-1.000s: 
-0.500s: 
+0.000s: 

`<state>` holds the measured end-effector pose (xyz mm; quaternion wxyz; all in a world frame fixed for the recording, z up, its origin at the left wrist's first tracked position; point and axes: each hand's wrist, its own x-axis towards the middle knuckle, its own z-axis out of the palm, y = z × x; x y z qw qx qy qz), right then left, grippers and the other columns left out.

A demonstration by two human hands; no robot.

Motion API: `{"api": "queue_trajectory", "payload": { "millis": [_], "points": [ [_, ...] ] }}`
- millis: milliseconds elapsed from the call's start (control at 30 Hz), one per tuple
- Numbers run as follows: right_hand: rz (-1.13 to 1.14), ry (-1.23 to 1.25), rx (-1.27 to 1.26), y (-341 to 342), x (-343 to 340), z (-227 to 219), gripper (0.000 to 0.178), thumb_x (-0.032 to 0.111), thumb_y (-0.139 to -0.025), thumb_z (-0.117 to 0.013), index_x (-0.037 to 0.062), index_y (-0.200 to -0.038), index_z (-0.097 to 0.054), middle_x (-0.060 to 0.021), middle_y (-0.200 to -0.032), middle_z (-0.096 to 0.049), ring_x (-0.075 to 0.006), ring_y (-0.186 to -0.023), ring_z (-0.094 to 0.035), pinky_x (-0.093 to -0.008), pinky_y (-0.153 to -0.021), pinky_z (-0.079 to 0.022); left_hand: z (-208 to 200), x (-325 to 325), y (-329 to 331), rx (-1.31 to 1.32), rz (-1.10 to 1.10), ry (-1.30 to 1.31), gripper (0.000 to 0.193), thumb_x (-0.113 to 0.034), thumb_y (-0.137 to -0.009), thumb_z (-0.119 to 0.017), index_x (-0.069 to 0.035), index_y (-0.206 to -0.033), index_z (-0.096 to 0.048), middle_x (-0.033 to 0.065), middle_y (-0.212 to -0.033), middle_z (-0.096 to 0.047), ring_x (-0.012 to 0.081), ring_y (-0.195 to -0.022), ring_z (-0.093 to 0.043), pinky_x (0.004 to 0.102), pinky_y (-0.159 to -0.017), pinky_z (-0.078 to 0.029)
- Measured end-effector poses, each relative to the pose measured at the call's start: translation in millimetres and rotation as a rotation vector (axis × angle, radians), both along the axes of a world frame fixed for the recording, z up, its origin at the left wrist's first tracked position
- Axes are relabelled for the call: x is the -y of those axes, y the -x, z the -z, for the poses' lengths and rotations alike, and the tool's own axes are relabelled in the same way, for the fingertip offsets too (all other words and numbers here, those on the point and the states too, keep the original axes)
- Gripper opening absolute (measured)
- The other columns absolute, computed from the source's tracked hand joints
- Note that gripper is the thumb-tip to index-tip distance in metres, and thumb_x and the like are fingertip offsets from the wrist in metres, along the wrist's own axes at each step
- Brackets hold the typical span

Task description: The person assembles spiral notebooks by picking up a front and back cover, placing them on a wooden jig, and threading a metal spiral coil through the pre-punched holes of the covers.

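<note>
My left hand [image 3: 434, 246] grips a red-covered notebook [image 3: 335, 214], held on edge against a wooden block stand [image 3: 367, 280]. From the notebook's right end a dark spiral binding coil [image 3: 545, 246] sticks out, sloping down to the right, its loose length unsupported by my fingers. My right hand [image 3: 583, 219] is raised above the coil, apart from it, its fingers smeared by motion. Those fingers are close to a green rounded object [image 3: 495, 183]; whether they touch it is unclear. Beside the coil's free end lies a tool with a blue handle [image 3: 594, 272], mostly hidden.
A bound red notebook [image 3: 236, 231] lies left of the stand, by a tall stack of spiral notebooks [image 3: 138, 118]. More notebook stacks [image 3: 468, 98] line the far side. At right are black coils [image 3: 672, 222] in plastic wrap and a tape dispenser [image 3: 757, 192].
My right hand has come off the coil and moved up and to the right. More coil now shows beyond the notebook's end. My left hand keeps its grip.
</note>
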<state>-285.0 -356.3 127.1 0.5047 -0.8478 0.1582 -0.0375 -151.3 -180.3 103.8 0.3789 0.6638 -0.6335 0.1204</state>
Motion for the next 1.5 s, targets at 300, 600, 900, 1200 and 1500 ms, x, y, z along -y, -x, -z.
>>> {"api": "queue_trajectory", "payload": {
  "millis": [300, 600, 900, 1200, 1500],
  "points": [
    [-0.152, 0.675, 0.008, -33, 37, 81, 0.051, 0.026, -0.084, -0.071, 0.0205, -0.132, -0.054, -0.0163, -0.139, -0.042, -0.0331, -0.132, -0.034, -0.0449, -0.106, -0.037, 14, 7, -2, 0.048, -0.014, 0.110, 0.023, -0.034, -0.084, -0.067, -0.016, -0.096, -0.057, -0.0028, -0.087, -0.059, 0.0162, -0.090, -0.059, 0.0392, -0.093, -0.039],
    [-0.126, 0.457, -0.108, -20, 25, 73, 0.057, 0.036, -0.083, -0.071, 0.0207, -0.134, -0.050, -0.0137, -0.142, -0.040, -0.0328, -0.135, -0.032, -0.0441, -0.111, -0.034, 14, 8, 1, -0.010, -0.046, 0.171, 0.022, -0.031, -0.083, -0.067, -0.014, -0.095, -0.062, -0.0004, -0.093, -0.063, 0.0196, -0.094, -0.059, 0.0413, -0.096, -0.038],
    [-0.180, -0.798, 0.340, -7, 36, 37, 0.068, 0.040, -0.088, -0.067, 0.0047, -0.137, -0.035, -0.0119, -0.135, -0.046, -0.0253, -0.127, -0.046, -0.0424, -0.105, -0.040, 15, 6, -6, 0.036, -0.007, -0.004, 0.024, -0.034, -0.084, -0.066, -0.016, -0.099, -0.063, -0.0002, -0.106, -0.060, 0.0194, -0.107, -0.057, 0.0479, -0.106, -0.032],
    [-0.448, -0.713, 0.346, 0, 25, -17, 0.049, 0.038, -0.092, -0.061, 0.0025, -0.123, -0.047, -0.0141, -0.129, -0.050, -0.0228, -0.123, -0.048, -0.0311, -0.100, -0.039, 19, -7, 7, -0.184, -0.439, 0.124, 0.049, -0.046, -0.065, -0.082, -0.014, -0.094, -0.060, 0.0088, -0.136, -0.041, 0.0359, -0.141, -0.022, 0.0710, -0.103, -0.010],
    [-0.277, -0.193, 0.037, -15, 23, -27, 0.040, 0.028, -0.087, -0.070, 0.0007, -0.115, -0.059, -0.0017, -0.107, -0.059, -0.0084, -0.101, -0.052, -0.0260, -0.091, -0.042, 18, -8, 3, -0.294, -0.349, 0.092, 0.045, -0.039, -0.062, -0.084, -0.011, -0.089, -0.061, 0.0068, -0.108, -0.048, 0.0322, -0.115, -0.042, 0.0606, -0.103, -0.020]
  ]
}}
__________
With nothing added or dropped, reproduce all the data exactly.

## Answer for the task
-1.000s: 
-0.500s: 
+0.000s: 

`<state>` holds the measured end-effector pose (xyz mm; quaternion wxyz; all in a world frame fixed for the recording, z up, its origin at the left wrist's first tracked position; point and axes: each hand's wrist, its own x-axis towards the middle knuckle, its own z-axis out of the palm, y = z × x; x y z qw qx qy qz), right then left, grippers and the other columns left out.

A demonstration by two human hands; no robot.

Motion API: `{"api": "queue_trajectory", "payload": { "millis": [_], "points": [ [_, ...] ] }}`
- millis: milliseconds elapsed from the call's start (control at 30 Hz), one per tuple
- Numbers run as follows: right_hand: rz (-1.13 to 1.14), ry (-1.23 to 1.25), rx (-1.27 to 1.26), y (-341 to 342), x (-343 to 340), z (-227 to 219), gripper (0.000 to 0.178), thumb_x (-0.032 to 0.111), thumb_y (-0.139 to -0.025), thumb_z (-0.117 to 0.013), index_x (-0.037 to 0.062), index_y (-0.200 to -0.038), index_z (-0.097 to 0.054), middle_x (-0.060 to 0.021), middle_y (-0.200 to -0.032), middle_z (-0.096 to 0.049), ring_x (-0.075 to 0.006), ring_y (-0.186 to -0.023), ring_z (-0.094 to 0.035), pinky_x (-0.093 to -0.008), pinky_y (-0.153 to -0.021), pinky_z (-0.079 to 0.022); left_hand: z (-208 to 200), x (-325 to 325), y (-329 to 331), rx (-1.31 to 1.32), rz (-1.10 to 1.10), ry (-1.30 to 1.31), gripper (0.000 to 0.193), thumb_x (-0.113 to 0.034), thumb_y (-0.137 to -0.009), thumb_z (-0.119 to 0.017), index_x (-0.069 to 0.035), index_y (-0.206 to -0.033), index_z (-0.096 to 0.048), middle_x (-0.033 to 0.065), middle_y (-0.212 to -0.033), middle_z (-0.096 to 0.047), ring_x (-0.012 to 0.081), ring_y (-0.195 to -0.022), ring_z (-0.093 to 0.043), pinky_x (0.004 to 0.102), pinky_y (-0.159 to -0.017), pinky_z (-0.078 to 0.029)
- Measured end-effector poses, each relative to the pose measured at the call's start: translation in millimetres and rotation as a rotation vector (axis × angle, radians), both along the axes of a world frame fixed for the recording, z up, its origin at the left wrist's first tracked position
- Axes are relabelled for the call: x is the -y of those axes, y the -x, z the -z, for the poses' lengths and rotations alike, and the tool's own axes are relabelled in the same way, for the fingertip offsets too (all other words and numbers here, those on the point and the states too, keep the original axes)
- Gripper opening absolute (measured)
- The other columns absolute, computed from the source's tracked hand joints
- Note that gripper is the thumb-tip to index-tip distance in metres, and thumb_x and the like are fingertip offsets from the wrist in metres, along the wrist's own axes at each step
- Brackets hold the typical span

Task description: The person assembles spiral notebooks by picking up a front and back cover, placing them on a wooden jig, and threading a metal spiral coil through the pre-punched holes of the covers.

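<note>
My left hand [image 3: 434, 246] grips a red-covered notebook [image 3: 335, 214], held on edge against a wooden block stand [image 3: 367, 280]. From the notebook's right end a dark spiral binding coil [image 3: 545, 246] sticks out, sloping down to the right, its loose length unsupported by my fingers. My right hand [image 3: 583, 219] is raised above the coil, apart from it, its fingers smeared by motion. Those fingers are close to a green rounded object [image 3: 495, 183]; whether they touch it is unclear. Beside the coil's free end lies a tool with a blue handle [image 3: 594, 272], mostly hidden.
A bound red notebook [image 3: 236, 231] lies left of the stand, by a tall stack of spiral notebooks [image 3: 138, 118]. More notebook stacks [image 3: 468, 98] line the far side. At right are black coils [image 3: 672, 222] in plastic wrap and a tape dispenser [image 3: 757, 192].
My right hand has come off the coil and moved up and to the right. More coil now shows beyond the notebook's end. My left hand keeps its grip.
</note>
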<state>-285.0 -356.3 127.1 0.5047 -0.8478 0.1582 -0.0375 -151.3 -180.3 103.8 0.3789 0.6638 -0.6335 0.1204</state>
Motion for the next 1.5 s, targets at 300, 600, 900, 1200 and 1500 ms, x, y, z along -y, -x, -z.
>>> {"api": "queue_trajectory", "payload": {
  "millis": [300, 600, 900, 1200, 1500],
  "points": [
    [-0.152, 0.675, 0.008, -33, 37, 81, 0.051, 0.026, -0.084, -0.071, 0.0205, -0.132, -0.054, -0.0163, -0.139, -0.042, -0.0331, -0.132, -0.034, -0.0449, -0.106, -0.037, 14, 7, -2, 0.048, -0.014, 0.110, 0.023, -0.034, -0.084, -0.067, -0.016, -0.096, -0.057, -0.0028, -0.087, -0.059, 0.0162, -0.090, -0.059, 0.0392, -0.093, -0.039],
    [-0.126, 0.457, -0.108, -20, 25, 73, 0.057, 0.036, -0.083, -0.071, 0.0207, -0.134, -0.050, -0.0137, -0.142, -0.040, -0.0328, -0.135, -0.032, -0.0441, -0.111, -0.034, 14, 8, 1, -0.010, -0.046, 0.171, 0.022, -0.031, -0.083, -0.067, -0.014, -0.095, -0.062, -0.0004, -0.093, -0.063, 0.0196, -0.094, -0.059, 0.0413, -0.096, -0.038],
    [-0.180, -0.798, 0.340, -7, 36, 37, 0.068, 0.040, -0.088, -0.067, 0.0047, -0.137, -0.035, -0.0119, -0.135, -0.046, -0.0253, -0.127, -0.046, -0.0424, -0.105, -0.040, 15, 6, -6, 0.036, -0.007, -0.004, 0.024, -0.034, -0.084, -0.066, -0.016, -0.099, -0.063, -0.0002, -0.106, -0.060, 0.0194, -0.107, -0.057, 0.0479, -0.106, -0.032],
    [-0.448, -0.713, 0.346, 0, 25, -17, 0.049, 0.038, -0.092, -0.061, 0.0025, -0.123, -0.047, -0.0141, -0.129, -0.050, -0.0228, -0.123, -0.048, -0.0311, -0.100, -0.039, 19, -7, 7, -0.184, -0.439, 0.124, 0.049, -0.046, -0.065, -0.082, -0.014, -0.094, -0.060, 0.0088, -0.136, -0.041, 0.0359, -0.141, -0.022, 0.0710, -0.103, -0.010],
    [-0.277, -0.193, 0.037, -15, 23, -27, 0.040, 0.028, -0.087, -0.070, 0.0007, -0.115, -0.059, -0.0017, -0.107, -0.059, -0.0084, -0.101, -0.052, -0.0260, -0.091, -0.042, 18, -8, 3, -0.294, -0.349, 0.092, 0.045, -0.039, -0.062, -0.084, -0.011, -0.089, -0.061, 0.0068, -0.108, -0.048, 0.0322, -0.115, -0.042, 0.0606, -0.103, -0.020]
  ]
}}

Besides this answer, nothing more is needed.